With the pictures left out, restate exactly the part below that opens with the line containing "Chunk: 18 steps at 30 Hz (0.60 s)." and closes with the line containing "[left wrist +".
** Dataset content follows **
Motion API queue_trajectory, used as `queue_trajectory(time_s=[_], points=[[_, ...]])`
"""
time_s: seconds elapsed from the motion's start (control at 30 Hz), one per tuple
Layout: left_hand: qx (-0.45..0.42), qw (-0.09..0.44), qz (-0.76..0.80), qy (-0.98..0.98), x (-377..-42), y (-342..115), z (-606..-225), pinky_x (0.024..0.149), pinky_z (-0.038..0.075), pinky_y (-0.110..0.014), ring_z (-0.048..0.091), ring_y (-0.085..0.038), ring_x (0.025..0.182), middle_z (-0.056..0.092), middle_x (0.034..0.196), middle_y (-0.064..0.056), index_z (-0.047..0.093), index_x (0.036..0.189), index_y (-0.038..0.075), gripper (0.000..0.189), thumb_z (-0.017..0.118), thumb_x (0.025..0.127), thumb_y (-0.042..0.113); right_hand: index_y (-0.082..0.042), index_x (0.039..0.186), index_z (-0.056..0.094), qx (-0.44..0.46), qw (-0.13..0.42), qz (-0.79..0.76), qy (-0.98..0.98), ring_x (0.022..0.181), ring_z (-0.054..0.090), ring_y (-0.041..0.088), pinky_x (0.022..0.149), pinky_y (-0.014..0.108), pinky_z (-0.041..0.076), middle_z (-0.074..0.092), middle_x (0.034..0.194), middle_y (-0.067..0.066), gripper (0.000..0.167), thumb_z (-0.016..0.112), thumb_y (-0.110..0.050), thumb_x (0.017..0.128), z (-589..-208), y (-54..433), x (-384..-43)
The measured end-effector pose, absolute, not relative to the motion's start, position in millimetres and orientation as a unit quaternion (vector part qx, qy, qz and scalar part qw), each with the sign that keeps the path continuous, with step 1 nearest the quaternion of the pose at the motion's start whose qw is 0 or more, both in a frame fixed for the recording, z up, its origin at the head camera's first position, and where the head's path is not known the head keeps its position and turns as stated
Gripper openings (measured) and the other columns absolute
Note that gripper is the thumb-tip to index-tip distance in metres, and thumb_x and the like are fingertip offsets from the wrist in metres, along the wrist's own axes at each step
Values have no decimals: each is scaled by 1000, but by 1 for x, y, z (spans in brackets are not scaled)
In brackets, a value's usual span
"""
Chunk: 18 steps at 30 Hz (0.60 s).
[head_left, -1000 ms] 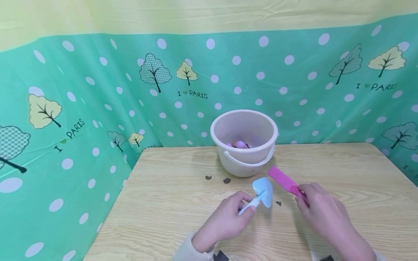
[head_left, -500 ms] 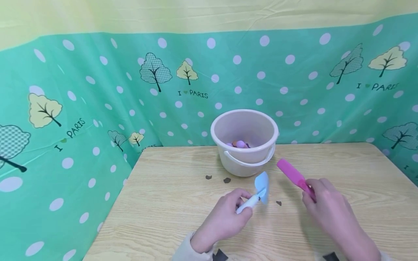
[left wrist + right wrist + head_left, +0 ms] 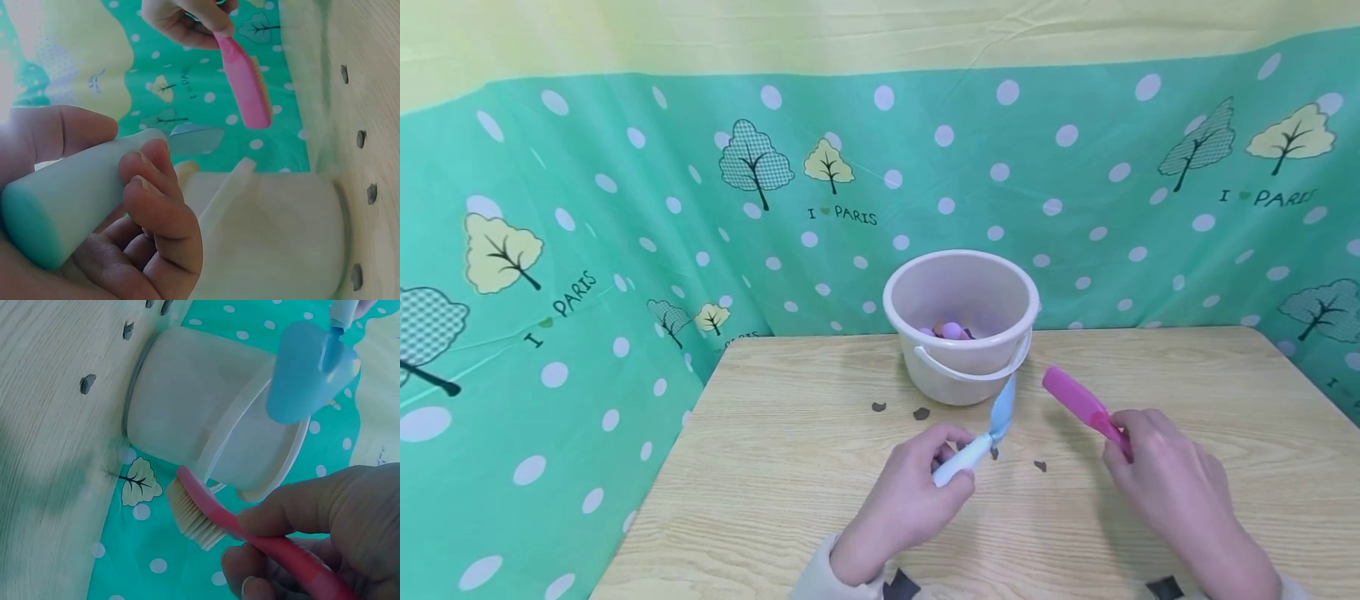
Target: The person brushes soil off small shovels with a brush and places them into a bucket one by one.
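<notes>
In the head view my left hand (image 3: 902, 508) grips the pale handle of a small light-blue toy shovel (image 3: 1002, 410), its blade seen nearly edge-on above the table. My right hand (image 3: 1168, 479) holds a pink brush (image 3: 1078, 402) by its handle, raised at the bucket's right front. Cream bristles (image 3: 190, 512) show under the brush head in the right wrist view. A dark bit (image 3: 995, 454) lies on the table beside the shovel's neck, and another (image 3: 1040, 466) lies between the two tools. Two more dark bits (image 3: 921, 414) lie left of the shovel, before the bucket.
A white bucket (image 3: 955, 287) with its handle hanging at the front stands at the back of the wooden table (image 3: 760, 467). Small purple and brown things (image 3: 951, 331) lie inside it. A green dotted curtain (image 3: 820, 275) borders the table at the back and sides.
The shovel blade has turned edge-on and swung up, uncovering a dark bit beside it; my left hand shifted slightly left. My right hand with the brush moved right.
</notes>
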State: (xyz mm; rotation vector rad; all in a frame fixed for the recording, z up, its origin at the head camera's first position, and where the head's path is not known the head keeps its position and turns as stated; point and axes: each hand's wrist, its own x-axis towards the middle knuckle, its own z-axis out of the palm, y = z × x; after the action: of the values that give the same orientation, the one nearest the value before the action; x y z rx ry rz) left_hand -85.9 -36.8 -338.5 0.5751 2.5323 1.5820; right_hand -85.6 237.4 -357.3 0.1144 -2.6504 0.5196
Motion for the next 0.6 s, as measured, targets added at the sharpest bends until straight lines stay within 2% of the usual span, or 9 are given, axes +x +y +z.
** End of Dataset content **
> **Task output**
Chunk: 18 steps at 30 Hz (0.60 s).
[head_left, -1000 ms] 
[head_left, -500 ms] 
[left wrist + right wrist + head_left, +0 ms] 

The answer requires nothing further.